## [Problem description]
Restate the records that follow word for word; no pictures should appear.

Recorded data
-----

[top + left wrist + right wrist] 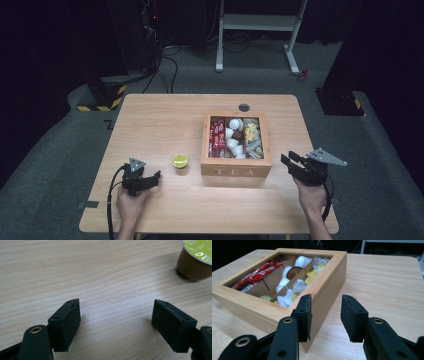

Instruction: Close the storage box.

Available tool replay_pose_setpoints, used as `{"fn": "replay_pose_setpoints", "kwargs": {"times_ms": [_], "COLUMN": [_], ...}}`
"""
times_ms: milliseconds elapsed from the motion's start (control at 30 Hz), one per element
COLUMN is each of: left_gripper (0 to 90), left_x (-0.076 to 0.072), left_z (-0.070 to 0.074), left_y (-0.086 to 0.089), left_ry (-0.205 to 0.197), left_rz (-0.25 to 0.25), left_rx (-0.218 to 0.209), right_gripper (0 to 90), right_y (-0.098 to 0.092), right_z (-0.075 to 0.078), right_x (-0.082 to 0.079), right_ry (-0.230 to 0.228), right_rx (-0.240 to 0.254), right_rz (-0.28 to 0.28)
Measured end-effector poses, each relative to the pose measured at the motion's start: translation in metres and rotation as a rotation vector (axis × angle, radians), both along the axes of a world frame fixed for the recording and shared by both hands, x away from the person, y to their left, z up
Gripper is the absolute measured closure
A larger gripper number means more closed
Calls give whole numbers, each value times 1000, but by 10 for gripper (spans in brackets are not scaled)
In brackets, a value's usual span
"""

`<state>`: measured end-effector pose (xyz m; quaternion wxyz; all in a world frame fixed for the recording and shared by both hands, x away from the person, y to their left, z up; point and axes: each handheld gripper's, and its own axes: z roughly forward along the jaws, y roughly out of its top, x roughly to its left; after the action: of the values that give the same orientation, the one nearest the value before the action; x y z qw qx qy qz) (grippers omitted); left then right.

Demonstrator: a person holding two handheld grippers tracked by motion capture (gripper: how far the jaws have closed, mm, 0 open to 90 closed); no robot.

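1. Centrally placed on the table (150,120): wooden tea box (236,167), lid off, holding red sachets (217,137), white cups (232,135) and yellow packets (251,132);
2. Left of the box, near it — green-lidded capsule (180,161), upright;
3. Further left, just short of the capsule — left gripper (156,176), jaws apart, nothing between;
4. Right of the box, just beside its corner — right gripper (288,160), released, empty.

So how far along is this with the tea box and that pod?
Early or between steps. The tea box sits stocked with packets and cups. One green-lidded pod stands alone on the table. The left gripper and right gripper are both open and empty, so the pod remains unhandled.
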<state>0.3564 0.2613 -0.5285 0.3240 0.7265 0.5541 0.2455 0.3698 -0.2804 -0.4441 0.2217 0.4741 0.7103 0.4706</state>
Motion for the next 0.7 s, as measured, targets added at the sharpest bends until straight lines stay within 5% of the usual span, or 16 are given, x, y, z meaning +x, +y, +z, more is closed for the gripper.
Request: {"fn": "replay_pose_setpoints", "kwargs": {"times_ms": [700], "left_gripper": [237], "left_x": [0], "left_z": [0], "left_y": [0], "left_ry": [-1], "left_rz": [-1], "left_rx": [0], "right_gripper": [577], "right_y": [-22], "right_z": [-29], "right_x": [6], "right_ry": [58], "right_rx": [-42], "right_rz": [-89]}}
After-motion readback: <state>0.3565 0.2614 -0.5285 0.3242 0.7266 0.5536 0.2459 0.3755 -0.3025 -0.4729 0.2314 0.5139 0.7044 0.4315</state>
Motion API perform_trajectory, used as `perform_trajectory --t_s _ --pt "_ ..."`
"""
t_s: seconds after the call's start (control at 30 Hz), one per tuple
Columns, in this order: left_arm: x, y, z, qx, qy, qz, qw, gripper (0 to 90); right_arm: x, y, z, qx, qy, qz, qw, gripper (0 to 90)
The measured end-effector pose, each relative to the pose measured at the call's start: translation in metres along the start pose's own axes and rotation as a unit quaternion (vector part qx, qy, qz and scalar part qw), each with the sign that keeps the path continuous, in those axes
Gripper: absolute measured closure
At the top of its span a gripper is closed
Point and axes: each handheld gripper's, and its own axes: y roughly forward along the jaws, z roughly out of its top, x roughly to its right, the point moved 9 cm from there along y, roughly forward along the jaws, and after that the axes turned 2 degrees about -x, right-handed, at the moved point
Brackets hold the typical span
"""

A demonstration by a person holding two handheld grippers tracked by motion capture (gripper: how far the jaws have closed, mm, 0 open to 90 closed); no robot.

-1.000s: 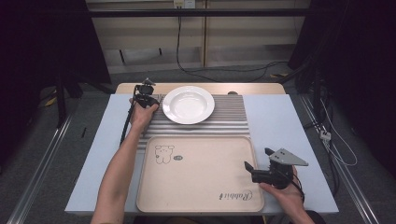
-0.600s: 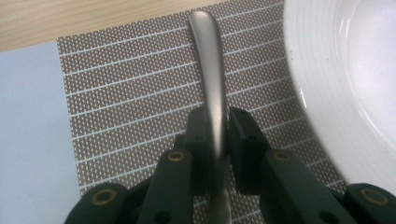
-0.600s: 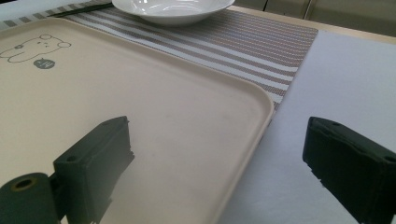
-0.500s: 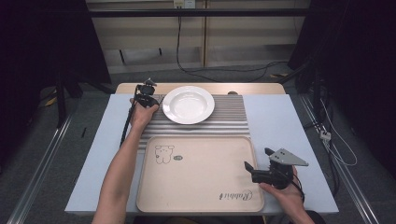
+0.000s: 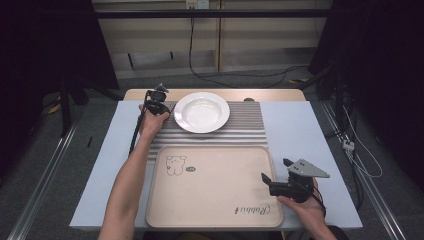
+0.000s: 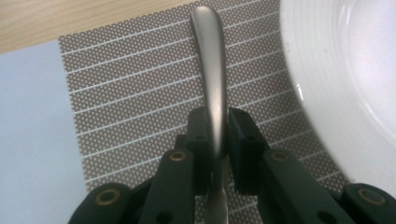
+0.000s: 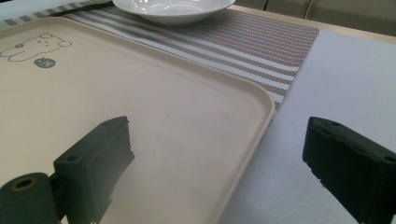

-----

## [Solution for this problem]
[top + left wrist + right wrist] 

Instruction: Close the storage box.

Available tool replay_pose_setpoints, used as `{"fn": "replay_pose_setpoints", "kwargs": {"times_ms": [_], "COLUMN": [_], ...}}`
"""
times_ms: milliseconds elapsed from the motion's start (control at 30 Hz), one per element
COLUMN is each of: left_gripper (0 to 90), left_x (-0.076 to 0.072), left_z (-0.070 to 0.074), left_y (-0.086 to 0.089), left_ry (-0.205 to 0.197), left_rz (-0.25 to 0.25), left_rx (-0.218 to 0.209), right_gripper (0 to 90), right_y (-0.098 to 0.092), right_z (-0.075 to 0.078), right_x (-0.082 to 0.079), right_ry (-0.230 to 0.228), right_rx (-0.240 to 0.254), right_rz (-0.28 to 0.28)
Measured end-effector poses, each relative to the pose measured at the motion's start: translation in metres and rotation as a rotation vector (axis × angle, radians), both along the axes of a world frame fixed for the recording and shared by both hands, x away from the person, y to their left, z up
Gripper is the absolute measured closure
A larger gripper number means more closed
Calls give whole numbers, each value times 1000, but by 10 for gripper (spans in brackets are not scaled)
In brackets, a value's usual span
"""

`<state>`: measured end-effector pose (xyz m; quaternion wxyz; all in a world frame fixed for the recording and shared by both hands, x away from the person, y to their left, z up; point and axes: each handheld gripper's, and its own axes: z roughly forward along the jaws, y roughly out of its top, x roughly to its left; after the action: of the values that give the same orientation, the one nearest the value before the action; x y z qw qx qy qz) (grippers omitted); left then right.

Demonstrator: a person holding two handheld grippers tracked by motion capture (gripper: how far the jaws have closed, mm, 0 open to 90 closed); no robot.

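1. Centrally placed on the table (150,120): wooden tea box (236,167), lid off, holding red sachets (217,137), white cups (232,135) and yellow packets (251,132);
2. Left of the box, near it — green-lidded capsule (180,161), upright;
3. Further left, just short of the capsule — left gripper (156,176), jaws apart, nothing between;
4. Right of the box, just beside its corner — right gripper (288,160), released, empty.

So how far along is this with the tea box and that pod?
Early or between steps. The tea box sits stocked with packets and cups. One green-lidded pod stands alone on the table. The left gripper and right gripper are both open and empty, so the pod remains unhandled.
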<state>0.3564 0.2613 -0.5285 0.3240 0.7265 0.5541 0.2455 0.3698 -0.2804 -0.4441 0.2217 0.4741 0.7103 0.4706</state>
Motion for the next 0.7 s, as measured, targets added at the sharpest bends until straight lines stay within 5% of the usual span, or 16 are given, x, y, z meaning +x, +y, +z, more is closed for the gripper.
Request: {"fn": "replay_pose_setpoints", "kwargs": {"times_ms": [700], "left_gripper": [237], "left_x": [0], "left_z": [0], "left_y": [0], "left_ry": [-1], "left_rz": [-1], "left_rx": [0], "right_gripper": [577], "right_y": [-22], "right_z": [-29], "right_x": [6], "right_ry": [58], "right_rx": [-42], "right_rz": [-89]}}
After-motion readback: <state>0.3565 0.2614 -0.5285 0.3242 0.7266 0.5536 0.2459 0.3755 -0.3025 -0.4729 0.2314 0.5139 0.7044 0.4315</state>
Motion API perform_trajectory, used as `perform_trajectory --t_s _ --pt "_ ..."`
"""
t_s: seconds after the call's start (control at 30 Hz), one per tuple
Columns, in this order: left_arm: x, y, z, qx, qy, qz, qw, gripper (0 to 90); right_arm: x, y, z, qx, qy, qz, qw, gripper (0 to 90)
The measured end-effector pose, each relative to the pose measured at the call's start: translation in metres along the start pose's own axes and rotation as a unit quaternion (vector part qx, qy, qz and scalar part qw), each with the sign that keeps the path continuous, in those axes
Gripper: absolute measured closure
At the top of its span a gripper is closed
Point and axes: each handheld gripper's, and its own axes: y roughly forward along the jaws, z roughly out of its top, x roughly to its right, the point moved 9 cm from there along y, roughly forward along the jaws, and after that the axes turned 2 degrees about -x, right-handed, at the moved point
Brackets hold the typical span
"""

A demonstration by a person holding two handheld grippers tracked by motion capture (gripper: how far the jaws have closed, mm, 0 open to 90 closed); no robot.

-1.000s: 
-0.600s: 
-0.600s: 
-0.500s: 
+0.000s: 
+0.000s: 
+0.000s: 

No part of the answer remains open.